Quando Dhruva Mahārāja estava executando penitências e meditando na forma de Viṣṇu em seu coração, a forma de Viṣṇu desapareceu repentinamente, e sua meditação foi interrompida. Ao abrir seus olhos, Dhruva Mahārāja enxergou Viṣṇu diante dele. Assim como Dhruva Mahārāja, devemos sempre pensar em Kṛṣṇa, e, ao atingirmos a perfeição, veremos Kṛṣṇa diante de nós. Este é o processo. Não devemos ser apressados. Devemos esperar que o momento amadureça. Evidentemente é bom ansiar por ver Kṛṣṇa, mas não devemos nos desanimar se não O vemos imediatamente. A mulher que se casar e desejar um filho logo, ficará desapontada. Não é possível ter um filho imediatamente. Ela precisará esperar. De forma semelhante, não devemos pensar que, só por estarmos ocupados em consciência de Kṛṣṇa, poderemos ver Kṛṣṇa imediatamente. Porém, temos de ter fé que chegaremos a vê-lO. Precisamos ter fé firme de que, por estarmos ocupados na consciência de Kṛṣṇa, seremos capazes de ver Kṛṣṇa diretamente. Não devemos ficar desapontados.

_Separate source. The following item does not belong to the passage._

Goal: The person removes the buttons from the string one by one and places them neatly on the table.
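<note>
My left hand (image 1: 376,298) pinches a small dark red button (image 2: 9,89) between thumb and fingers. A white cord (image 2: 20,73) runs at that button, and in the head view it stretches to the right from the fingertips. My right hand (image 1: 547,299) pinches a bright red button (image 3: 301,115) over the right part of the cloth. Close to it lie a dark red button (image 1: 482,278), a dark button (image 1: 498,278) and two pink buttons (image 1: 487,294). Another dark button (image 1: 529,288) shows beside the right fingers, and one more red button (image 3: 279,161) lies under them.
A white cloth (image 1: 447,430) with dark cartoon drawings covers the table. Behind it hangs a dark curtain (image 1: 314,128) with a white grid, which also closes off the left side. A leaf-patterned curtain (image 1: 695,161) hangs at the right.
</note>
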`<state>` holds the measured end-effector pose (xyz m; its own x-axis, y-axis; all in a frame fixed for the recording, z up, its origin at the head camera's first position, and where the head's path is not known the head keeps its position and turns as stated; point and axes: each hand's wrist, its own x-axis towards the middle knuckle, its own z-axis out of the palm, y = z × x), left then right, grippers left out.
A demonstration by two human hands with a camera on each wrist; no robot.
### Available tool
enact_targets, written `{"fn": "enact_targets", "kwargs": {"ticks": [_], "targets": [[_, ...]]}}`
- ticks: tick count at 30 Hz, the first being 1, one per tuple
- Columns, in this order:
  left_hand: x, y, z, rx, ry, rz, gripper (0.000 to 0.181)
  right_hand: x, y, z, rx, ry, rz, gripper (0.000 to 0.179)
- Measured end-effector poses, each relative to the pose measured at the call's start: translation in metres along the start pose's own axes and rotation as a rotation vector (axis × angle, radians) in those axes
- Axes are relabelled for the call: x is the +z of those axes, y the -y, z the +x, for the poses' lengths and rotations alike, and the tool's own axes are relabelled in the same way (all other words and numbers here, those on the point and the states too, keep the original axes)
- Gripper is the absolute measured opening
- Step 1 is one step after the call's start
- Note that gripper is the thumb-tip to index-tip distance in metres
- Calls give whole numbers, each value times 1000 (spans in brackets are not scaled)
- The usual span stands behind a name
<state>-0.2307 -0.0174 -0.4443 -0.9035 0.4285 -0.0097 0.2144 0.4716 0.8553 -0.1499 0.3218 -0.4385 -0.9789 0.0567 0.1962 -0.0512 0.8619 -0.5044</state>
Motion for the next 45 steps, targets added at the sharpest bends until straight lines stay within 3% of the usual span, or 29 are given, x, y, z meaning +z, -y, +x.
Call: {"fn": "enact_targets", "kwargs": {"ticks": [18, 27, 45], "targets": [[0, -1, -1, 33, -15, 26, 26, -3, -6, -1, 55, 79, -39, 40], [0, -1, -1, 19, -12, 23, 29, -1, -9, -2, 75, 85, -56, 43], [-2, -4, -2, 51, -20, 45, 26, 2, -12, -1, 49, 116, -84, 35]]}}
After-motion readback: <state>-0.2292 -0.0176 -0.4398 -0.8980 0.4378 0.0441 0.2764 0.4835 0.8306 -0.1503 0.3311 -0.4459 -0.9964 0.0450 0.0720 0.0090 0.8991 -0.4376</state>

Devemos continuar com nossas atividades conscientes de Kṛṣṇa e chegará o momento em que veremos Kṛṣṇa, da mesma forma que Kuntīdevī O vê diretamente. Não há dúvida quanto a isso.

Na Bhagavad-gītā, declara-se que, mesmo que alguém se comporte um pouco mal, deve ser considerado santo caso esteja ocupado firmemente a serviço de Kṛṣṇa. Às vezes, os devotos americanos e europeus são criticados, porque cometem enganos e se desviam um pouco do sistema de adoração que é realizado na Índia, mas, apesar disso, segundo a Bhagavad-gītā, eles devem ser considerados santos. Basta fixarmos nossa mente em servir Kṛṣṇa sincera e seriamente, e então, mesmo que haja algum engano, Kṛṣṇa perdoará.

Rupa Gosvāmī diz, tasmāt kenāpy upāyena manaḥ kṛṣṇe niveśayet: antes de mais nada, devemos fixar a mente em Kṛṣṇa, após o que surgirá de forma automática a capacidade de seguir as outras regras e regulações. No início devemos tentar, da melhor forma possível, fixar a mente nos pés de lótus de Kṛṣṇa, e daí tudo o mais ficará perfeito automaticamente.

Kuntīdevī chama Kṛṣṇa de Madhupati. Kṛṣṇa tem milhares de nomes, e o nome Madhupati indica que Ele matou um demônio chamado Madhu. A consciência de Kṛṣṇa é comparada a um rio, mas não a um rio comum. É como o rio Ganges, que é muito puro e está diretamente ligado a Kṛṣṇa. Kuntīdevī ora para que, assim como o Ganges flui em direção ao mar, a atração dela flua incessantemente em direção aos pés de lótus de Kṛṣṇa. Isto chama-se ananya-bhakti, devoção pura. Assim, Kuntīdevī ora para que sua atração por Kṛṣṇa flua sem obstáculos.